According to one embodiment, the manager is further configured to, if the minimum robustness was achieved for the streams: identify a first set of data streams with a number of total copies greater than the target robustness, the total copies relating to the full copies and the partial copies transmitted by the mobile source device; compute, for the first set, a variable sum exceeded copies relating to a sum of the number of copies above the target robustness; identify a second set of data streams with a number of total copies lower than the target robustness; compute, for the second set, a variable sum missing copies relating to a sum of the number of copies below the target robustness; and determine whether the sum exceeded copies is greater than or equal to the sum missing copies.
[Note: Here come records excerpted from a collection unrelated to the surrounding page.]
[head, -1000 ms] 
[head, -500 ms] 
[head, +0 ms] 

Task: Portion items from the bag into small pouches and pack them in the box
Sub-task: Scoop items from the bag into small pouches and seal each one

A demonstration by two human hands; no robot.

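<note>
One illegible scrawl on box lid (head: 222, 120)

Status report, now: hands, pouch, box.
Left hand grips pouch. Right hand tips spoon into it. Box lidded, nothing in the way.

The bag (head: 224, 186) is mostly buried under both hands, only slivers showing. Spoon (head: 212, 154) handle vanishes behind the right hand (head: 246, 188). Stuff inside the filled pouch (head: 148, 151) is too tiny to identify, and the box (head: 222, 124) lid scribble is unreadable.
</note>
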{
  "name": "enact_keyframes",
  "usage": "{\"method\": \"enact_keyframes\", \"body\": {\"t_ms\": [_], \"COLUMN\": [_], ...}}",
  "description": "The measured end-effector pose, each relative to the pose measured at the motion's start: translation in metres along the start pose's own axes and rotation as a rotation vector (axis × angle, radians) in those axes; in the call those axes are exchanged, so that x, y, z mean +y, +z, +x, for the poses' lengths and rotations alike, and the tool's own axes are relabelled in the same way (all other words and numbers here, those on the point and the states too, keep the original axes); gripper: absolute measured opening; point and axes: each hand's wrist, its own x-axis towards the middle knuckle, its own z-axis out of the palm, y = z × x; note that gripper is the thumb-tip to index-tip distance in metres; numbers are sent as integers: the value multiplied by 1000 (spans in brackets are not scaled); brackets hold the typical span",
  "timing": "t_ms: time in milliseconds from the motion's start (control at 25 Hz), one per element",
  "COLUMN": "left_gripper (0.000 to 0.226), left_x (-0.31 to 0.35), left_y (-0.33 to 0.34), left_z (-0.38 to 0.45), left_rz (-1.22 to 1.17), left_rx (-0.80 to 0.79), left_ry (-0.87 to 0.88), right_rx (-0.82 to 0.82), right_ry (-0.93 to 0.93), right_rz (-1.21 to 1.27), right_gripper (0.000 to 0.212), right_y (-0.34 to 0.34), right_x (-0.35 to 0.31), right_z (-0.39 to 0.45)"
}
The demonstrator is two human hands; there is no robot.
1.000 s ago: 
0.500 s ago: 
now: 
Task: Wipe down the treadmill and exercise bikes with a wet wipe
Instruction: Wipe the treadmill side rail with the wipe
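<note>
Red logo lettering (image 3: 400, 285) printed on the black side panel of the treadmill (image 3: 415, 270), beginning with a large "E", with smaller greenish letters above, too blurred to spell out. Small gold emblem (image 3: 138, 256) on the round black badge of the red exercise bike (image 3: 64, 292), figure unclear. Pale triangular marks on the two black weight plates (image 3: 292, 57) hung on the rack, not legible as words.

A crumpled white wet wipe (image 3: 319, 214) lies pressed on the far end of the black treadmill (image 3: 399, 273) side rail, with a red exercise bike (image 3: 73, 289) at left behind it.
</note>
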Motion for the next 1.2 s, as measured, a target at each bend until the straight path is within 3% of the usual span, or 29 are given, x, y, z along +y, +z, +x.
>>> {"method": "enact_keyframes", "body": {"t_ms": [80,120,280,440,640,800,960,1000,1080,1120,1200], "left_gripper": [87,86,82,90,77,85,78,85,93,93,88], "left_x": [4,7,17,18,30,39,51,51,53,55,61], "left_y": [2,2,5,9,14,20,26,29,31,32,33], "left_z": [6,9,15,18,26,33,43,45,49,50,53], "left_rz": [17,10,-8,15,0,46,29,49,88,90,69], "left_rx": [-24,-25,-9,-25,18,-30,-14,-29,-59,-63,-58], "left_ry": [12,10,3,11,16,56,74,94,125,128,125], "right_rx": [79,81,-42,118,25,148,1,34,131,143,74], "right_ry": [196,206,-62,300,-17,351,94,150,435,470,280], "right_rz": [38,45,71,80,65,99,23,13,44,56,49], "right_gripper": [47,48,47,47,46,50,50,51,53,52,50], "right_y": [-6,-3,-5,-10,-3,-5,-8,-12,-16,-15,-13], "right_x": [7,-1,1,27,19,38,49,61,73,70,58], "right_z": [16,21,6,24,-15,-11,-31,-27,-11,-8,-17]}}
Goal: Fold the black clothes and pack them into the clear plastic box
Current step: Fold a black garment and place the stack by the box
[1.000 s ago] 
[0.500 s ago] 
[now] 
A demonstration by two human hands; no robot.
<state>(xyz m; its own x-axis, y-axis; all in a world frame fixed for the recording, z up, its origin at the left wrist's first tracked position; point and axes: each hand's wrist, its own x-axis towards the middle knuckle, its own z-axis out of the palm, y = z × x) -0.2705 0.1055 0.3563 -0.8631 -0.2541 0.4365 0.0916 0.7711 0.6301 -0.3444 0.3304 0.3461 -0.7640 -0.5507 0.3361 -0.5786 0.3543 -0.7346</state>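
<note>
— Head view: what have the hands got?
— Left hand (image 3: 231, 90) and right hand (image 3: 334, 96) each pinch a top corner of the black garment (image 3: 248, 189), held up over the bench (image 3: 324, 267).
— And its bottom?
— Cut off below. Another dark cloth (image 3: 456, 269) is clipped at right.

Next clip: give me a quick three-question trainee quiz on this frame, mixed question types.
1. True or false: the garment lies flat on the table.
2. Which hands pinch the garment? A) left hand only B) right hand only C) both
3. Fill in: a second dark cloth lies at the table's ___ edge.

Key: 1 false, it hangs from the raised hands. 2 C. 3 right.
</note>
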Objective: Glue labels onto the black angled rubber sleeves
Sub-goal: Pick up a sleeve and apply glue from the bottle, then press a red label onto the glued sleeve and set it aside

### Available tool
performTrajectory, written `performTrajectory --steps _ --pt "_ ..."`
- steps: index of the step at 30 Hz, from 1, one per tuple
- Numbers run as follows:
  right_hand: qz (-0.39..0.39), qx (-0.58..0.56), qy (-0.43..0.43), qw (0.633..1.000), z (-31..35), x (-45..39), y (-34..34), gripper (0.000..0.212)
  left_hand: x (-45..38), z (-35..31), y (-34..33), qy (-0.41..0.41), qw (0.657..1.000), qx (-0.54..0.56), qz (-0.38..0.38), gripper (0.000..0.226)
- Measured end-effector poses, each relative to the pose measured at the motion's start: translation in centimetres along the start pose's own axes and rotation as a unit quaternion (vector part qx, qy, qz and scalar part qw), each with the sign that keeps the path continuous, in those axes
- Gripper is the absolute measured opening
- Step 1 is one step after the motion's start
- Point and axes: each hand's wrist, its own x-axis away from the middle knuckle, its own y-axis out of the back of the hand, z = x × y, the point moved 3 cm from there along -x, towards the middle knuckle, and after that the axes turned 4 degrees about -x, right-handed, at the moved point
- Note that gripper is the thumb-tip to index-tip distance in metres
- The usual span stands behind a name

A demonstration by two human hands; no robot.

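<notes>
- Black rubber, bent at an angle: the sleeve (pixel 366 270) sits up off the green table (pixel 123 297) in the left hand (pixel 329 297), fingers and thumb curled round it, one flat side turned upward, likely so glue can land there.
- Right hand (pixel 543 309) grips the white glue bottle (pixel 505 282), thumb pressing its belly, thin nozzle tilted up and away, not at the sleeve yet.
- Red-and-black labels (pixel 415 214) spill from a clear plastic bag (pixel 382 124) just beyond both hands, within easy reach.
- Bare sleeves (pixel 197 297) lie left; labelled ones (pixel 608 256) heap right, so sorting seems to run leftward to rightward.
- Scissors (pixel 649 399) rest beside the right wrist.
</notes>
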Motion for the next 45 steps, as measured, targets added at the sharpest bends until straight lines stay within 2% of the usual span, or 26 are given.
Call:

According to one embodiment, the manager is further configured to: adapt the status of the communication system if the sum exceeded copies is not greater than or equal to the sum missing copies; otherwise convert the sum missing copies into missing time units; remove the missing time units from the first set of data streams; re-distribute the missing time units removed from the first set of data streams amongst the second set of data streams; and calculate the updated transmission budgets.

According to one embodiment, the manager is further configured to set a same transmission budget for at least a first data stream and a second data stream, the first data stream relating to at least one data stream transmitted by at least one mobile source device to a fixed source device over a half-duplex communication, the second data stream relating to at least one data stream transmitted by the fixed source device to the at least one mobile source device over the half-duplex communication.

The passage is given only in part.